Task to carry out → Among the entries below, find all lines that include "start" and copy them.

Records provided →
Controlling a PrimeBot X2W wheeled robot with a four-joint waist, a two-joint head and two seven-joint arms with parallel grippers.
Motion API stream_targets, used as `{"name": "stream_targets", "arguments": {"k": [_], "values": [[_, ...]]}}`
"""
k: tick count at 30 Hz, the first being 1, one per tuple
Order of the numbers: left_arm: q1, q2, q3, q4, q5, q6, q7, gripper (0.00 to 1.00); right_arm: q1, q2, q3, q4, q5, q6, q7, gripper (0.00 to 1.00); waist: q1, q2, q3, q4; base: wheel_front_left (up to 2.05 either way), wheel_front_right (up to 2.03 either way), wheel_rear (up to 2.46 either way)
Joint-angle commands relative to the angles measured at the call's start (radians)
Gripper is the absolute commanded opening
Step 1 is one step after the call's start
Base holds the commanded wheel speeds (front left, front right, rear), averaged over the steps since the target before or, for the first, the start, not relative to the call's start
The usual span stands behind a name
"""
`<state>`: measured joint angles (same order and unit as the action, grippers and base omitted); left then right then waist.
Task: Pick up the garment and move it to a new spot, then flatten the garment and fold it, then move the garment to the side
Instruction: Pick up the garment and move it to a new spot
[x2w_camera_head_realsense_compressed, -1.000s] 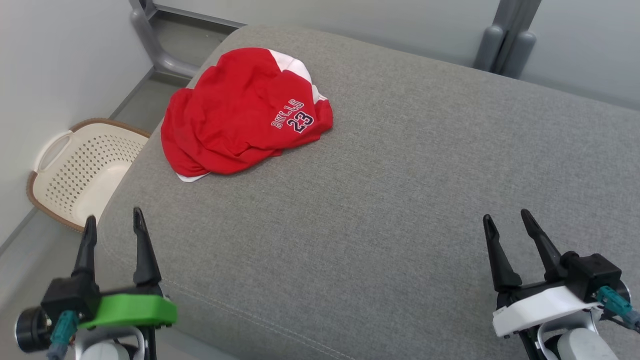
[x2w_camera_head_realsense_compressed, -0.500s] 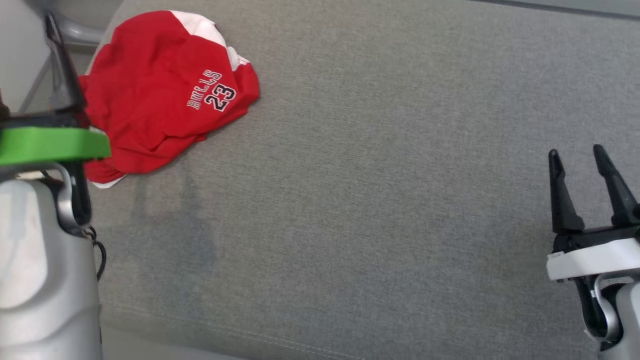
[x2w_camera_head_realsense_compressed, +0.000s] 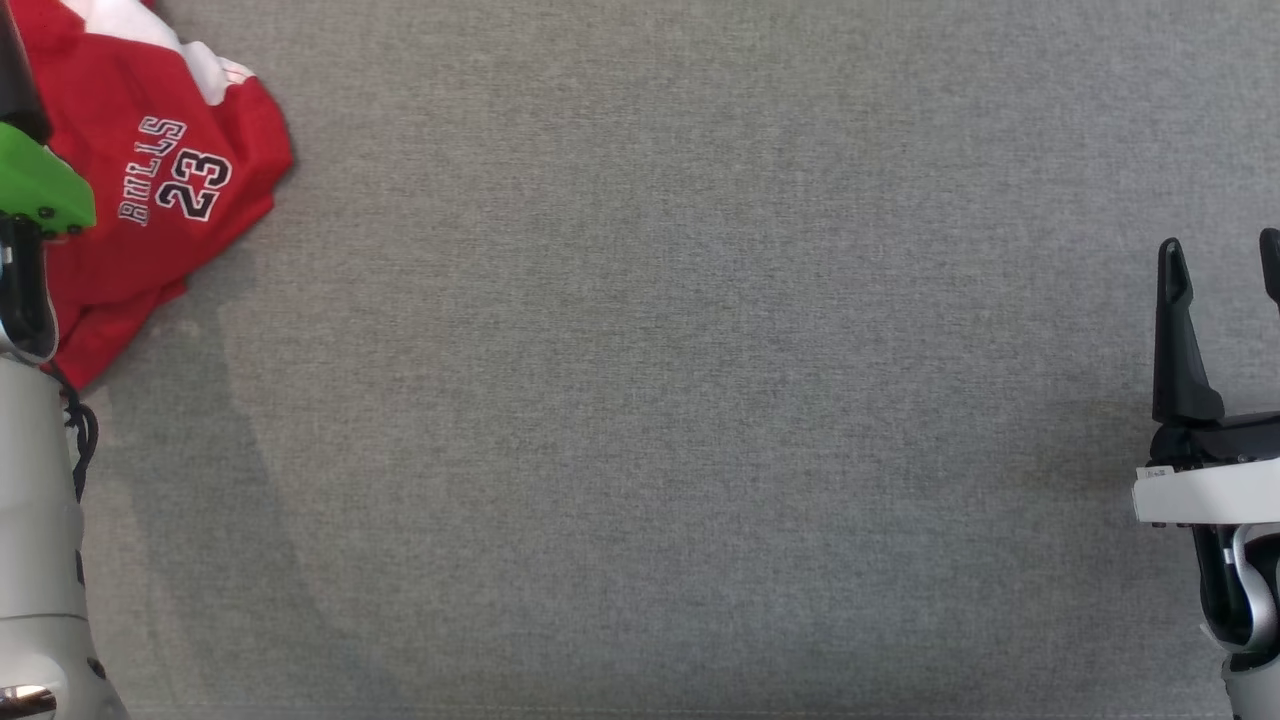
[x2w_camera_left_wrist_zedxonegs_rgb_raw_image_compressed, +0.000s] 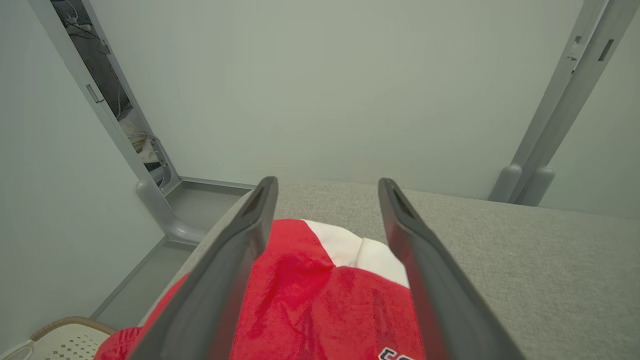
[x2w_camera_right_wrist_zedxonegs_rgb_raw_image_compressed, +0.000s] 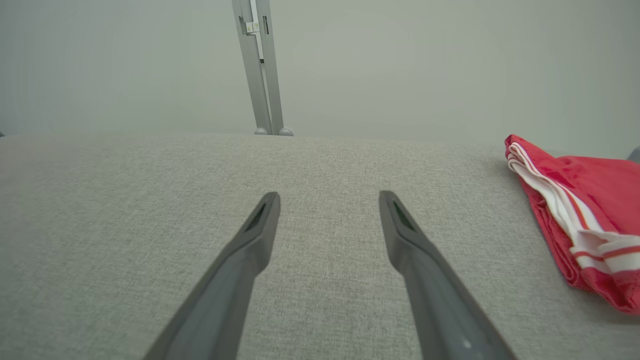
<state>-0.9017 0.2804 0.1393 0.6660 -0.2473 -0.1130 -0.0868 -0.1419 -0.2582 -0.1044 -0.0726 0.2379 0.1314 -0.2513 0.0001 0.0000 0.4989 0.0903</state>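
The garment (x2w_camera_head_realsense_compressed: 150, 190) is a crumpled red jersey with white panels and "BULLS 23" lettering, lying at the far left of the grey cushion (x2w_camera_head_realsense_compressed: 640, 400). My left arm's green mount (x2w_camera_head_realsense_compressed: 40, 190) overlaps its left part. In the left wrist view my left gripper (x2w_camera_left_wrist_zedxonegs_rgb_raw_image_compressed: 327, 187) is open, hovering just above the garment (x2w_camera_left_wrist_zedxonegs_rgb_raw_image_compressed: 320, 300), whose red and white cloth shows between the fingers. My right gripper (x2w_camera_head_realsense_compressed: 1222, 265) stands open at the right edge over bare cushion. In the right wrist view the right gripper (x2w_camera_right_wrist_zedxonegs_rgb_raw_image_compressed: 329, 200) is empty, with the garment (x2w_camera_right_wrist_zedxonegs_rgb_raw_image_compressed: 590, 210) far to one side.
A pale perforated basket (x2w_camera_left_wrist_zedxonegs_rgb_raw_image_compressed: 60, 340) sits on the floor beyond the cushion's left edge. Grey frame posts (x2w_camera_left_wrist_zedxonegs_rgb_raw_image_compressed: 530, 185) and a plain wall stand behind the cushion. Wide bare cushion lies between the two grippers.
The head camera has dipped and shifted, pushing the garment to the picture's top left. My left arm has reached forward from the near edge to over the garment. Both grippers stay open.
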Motion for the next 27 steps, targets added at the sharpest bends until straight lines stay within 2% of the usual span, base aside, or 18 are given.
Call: {"name": "stream_targets", "arguments": {"k": [1, 8, 14, 15, 16, 17, 21, 27], "values": [[-0.02, 0.019, -0.001, 0.035, -0.011, -0.004, 0.033, 1.0, -0.014, 0.002, 0.0, -0.007, -0.007, -0.002, -0.002, 1.0, -0.0001, 0.0, 0.052, -0.056, 0.0, 0.0, 0.0], [-0.036, 0.054, -0.018, 0.205, -0.087, -0.016, 0.224, 1.0, -0.016, 0.004, -0.002, -0.007, -0.006, -0.002, -0.002, 1.0, -0.0001, 0.0, 0.05, -0.069, 0.0, 0.0, 0.0], [-0.024, 0.052, -0.031, 0.277, -0.144, -0.018, 0.321, 1.0, -0.024, 0.007, 0.004, -0.006, -0.009, -0.002, -0.001, 1.0, -0.0001, 0.0, 0.05, -0.073, 0.0, 0.0, 0.0], [-0.022, 0.053, -0.033, 0.283, -0.149, -0.018, 0.326, 0.4, -0.026, 0.008, 0.006, -0.004, -0.009, -0.002, 0.0, 1.0, -0.0001, 0.0, 0.05, -0.075, 0.0, 0.0, 0.0], [-0.022, 0.055, -0.036, 0.288, -0.155, -0.018, 0.329, 0.11, -0.028, 0.008, 0.008, -0.004, -0.009, -0.002, 0.001, 1.0, -0.0001, 0.0, 0.05, -0.077, 0.0, 0.0, 0.0], [-0.023, 0.056, -0.037, 0.292, -0.161, -0.018, 0.329, 0.0, -0.029, 0.009, 0.01, -0.003, -0.009, -0.002, 0.002, 1.0, -0.0001, 0.0, 0.05, -0.079, 0.0, 0.0, 0.0], [-0.028, 0.072, -0.045, 0.294, -0.152, -0.017, 0.289, 0.0, -0.029, 0.013, 0.013, 0.005, -0.009, -0.002, 0.001, 1.0, -0.0001, 0.0, 0.04, -0.087, 0.0, 0.0, 0.0], [-0.064, 0.079, -0.065, 0.264, -0.132, -0.015, 0.156, 0.0, -0.027, 0.027, 0.025, 0.037, -0.002, -0.002, -0.004, 1.0, -0.0001, 0.0, -0.02, -0.085, 0.0, 0.0, 0.0]]}}
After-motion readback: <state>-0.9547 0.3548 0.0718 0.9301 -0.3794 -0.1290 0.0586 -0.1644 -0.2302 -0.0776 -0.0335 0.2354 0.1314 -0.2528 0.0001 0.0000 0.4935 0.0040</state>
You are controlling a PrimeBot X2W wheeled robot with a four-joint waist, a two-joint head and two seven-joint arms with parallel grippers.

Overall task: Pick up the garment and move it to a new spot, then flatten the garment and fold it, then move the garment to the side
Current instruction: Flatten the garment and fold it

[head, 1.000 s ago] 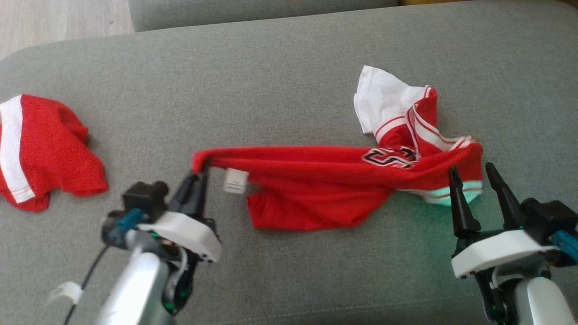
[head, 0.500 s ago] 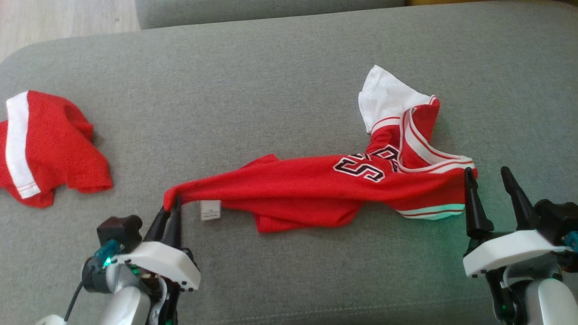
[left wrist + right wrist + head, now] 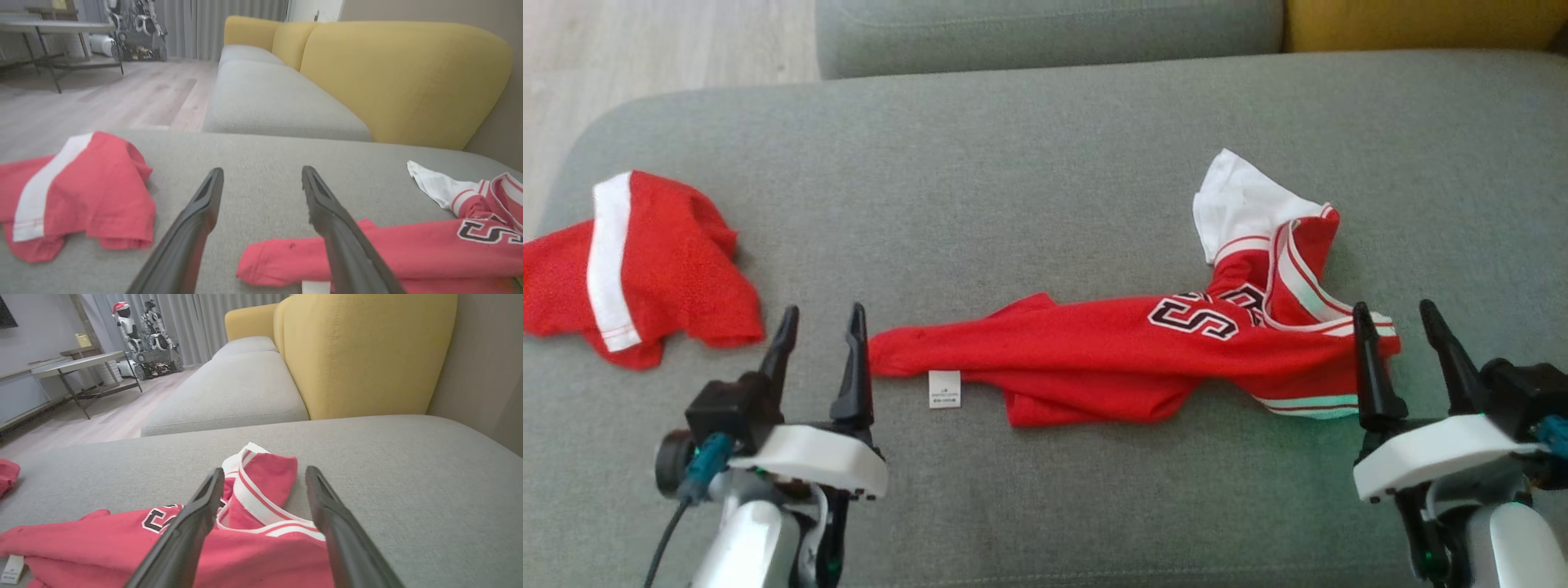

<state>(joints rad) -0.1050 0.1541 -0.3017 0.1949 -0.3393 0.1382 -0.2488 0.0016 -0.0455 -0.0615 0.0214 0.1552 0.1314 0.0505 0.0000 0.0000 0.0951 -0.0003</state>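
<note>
The garment [image 3: 1094,359] is a red jersey with white trim and black-and-white lettering, lying stretched out in a bunched strip across the grey cushion [image 3: 1029,188]; a white label [image 3: 944,389] hangs near its left end. My left gripper [image 3: 821,314] stands open just left of that end, holding nothing; in the left wrist view its right finger [image 3: 343,241] overlaps the garment's tip [image 3: 278,261]. My right gripper [image 3: 1394,310] is open at the garment's right end, over the striped edge [image 3: 265,539].
A second red garment with a white stripe [image 3: 637,261] lies crumpled at the cushion's left end. Behind are another grey seat [image 3: 1045,33], a yellow backrest [image 3: 400,77], wooden floor [image 3: 645,49] and a table [image 3: 69,367].
My left gripper has opened and let go of the garment's left end, which now lies flat on the cushion. The head camera has shifted a little. The right gripper stays open.
</note>
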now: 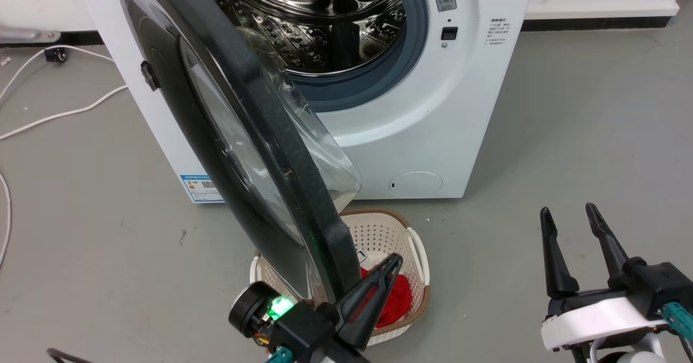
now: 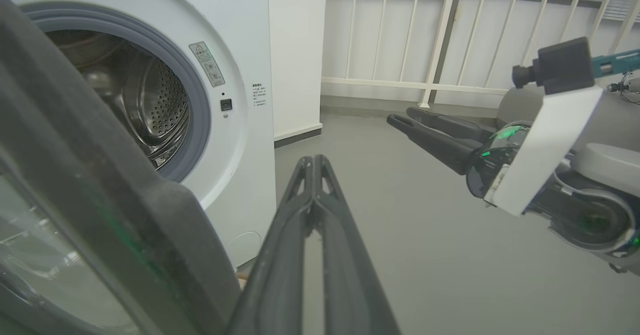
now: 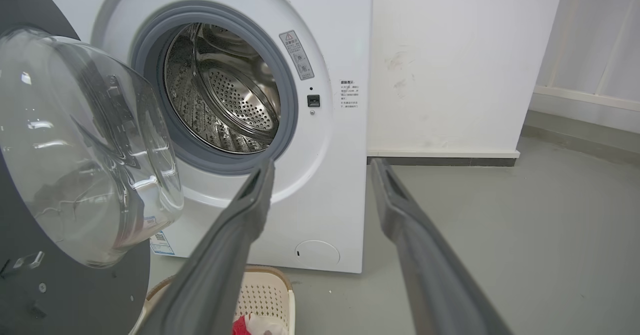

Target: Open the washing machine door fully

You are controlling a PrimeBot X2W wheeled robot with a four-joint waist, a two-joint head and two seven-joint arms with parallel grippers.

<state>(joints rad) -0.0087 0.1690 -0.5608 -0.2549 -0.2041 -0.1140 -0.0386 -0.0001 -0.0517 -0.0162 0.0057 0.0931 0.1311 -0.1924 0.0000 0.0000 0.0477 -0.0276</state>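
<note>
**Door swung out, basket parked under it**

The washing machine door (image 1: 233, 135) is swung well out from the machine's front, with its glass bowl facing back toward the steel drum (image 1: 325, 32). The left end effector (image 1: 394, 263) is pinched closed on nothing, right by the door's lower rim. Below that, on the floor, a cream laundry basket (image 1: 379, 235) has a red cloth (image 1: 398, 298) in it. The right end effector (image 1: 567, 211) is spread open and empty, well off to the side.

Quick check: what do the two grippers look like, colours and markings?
Both have two long, dark, tapering fingers. The left gripper sits on a black body with a green light. The right gripper has a white housing, black block and teal connector.
</note>
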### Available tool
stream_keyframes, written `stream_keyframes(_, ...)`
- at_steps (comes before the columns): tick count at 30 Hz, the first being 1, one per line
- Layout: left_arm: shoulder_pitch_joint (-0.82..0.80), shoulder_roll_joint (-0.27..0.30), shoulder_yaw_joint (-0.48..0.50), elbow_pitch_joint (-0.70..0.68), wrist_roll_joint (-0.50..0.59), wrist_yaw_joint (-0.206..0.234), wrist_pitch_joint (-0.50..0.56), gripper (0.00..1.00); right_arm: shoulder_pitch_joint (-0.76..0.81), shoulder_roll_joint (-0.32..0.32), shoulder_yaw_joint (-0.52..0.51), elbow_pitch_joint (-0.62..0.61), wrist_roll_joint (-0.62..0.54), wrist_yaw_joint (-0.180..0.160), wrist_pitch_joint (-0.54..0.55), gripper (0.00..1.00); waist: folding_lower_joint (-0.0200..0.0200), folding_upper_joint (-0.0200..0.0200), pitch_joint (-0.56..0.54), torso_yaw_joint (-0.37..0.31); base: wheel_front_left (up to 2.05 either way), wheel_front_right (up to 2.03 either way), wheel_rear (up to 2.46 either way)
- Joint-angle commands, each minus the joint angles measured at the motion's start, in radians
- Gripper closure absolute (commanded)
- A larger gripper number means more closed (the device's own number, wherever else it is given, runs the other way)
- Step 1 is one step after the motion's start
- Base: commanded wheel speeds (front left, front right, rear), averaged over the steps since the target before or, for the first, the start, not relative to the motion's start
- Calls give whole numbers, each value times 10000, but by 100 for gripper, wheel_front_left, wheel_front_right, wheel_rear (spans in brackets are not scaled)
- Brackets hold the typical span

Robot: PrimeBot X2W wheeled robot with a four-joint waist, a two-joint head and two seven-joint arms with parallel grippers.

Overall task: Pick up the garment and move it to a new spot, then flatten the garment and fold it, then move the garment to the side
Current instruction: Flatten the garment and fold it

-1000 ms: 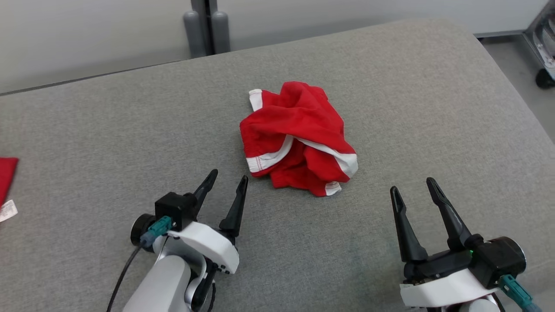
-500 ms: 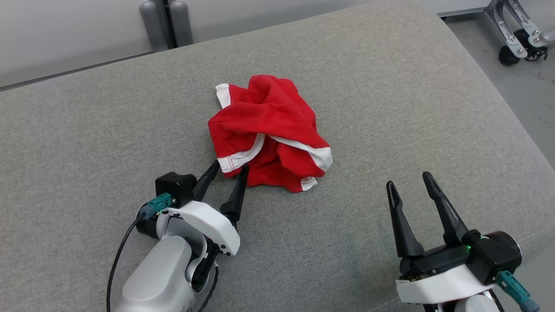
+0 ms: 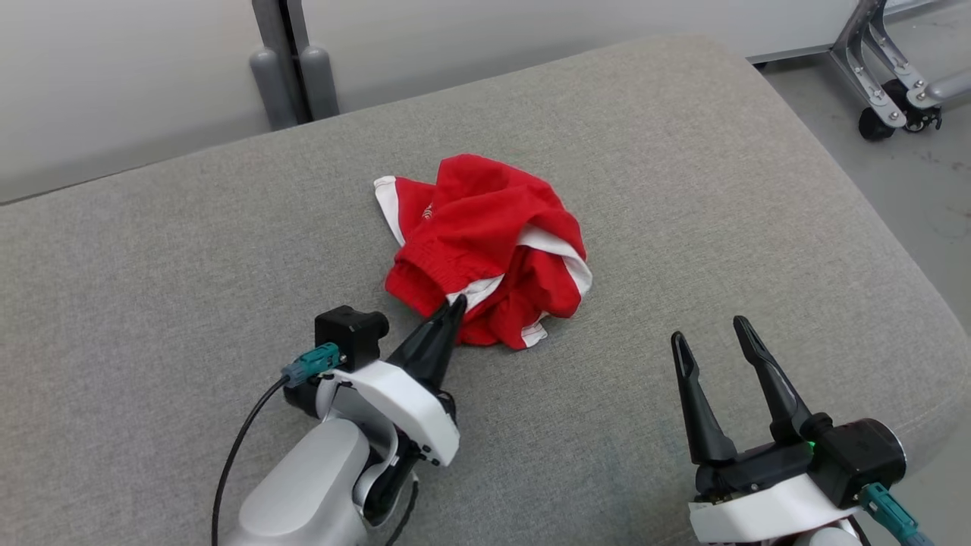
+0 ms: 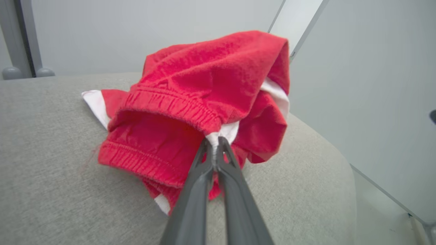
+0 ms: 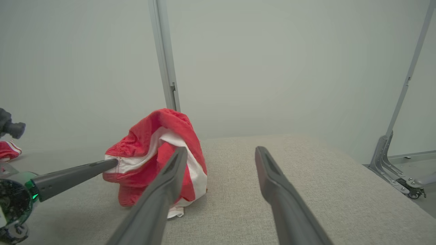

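A broad grey upholstered cushion [image 3: 721, 189] took up most of the scene. The garment [image 3: 485, 243], a crumpled pair of red shorts with white trim, lay bunched near its middle, a little toward the back.

It looked light, soft and limp, so I judged it would sag and trail from any single hold and would hardly slip in a firm pinch. The sturdier places to take it seemed to be the gathered elastic waistband [image 4: 170, 102] and the stitched white hem band [image 4: 223, 131], not the loose middle cloth. Spreading it flat would likely need a second hold well apart from the first.

The right gripper [image 3: 708, 330] sat low on the near right of the cushion, well apart from the cloth, its fingers spread and holding nothing. The left gripper [image 3: 456, 303] was at the near edge of the heap, its two fingers pressed together on that white band.

A second before, the left fingers had stood apart, short of the garment. Half a second before, they straddled the hem. By now they had clamped shut, and the near edge looked drawn up toward them. The head camera had shifted too, so the heap's apparent drift was not all its own. The right gripper had not changed.
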Motion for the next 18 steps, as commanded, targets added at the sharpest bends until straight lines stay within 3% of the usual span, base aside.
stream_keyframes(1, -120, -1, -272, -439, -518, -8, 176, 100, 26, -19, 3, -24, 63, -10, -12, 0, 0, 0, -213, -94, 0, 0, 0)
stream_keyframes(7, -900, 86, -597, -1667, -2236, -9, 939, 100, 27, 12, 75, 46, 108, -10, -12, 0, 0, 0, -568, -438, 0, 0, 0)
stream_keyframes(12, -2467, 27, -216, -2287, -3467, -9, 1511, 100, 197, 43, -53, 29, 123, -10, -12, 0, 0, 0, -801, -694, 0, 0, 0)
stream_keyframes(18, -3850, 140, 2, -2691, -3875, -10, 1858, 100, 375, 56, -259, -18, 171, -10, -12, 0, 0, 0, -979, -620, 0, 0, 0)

Problem solution →
Joint-angle commands relative to the angles measured at the call's start (radians)
Step 1 is one step after the call's start
Base holds the commanded wheel speeds (front left, front right, rear), averaged over the steps since the target before or, for the first, the start, not relative to the call's start
- Joint-angle commands, each minus the joint angles measured at the motion's start, in radians
- Step 1 is one step after the motion's start
- Base: commanded wheel speeds (front left, front right, rear), averaged over the steps since the target before or, for the first, the start, not relative to the motion's start

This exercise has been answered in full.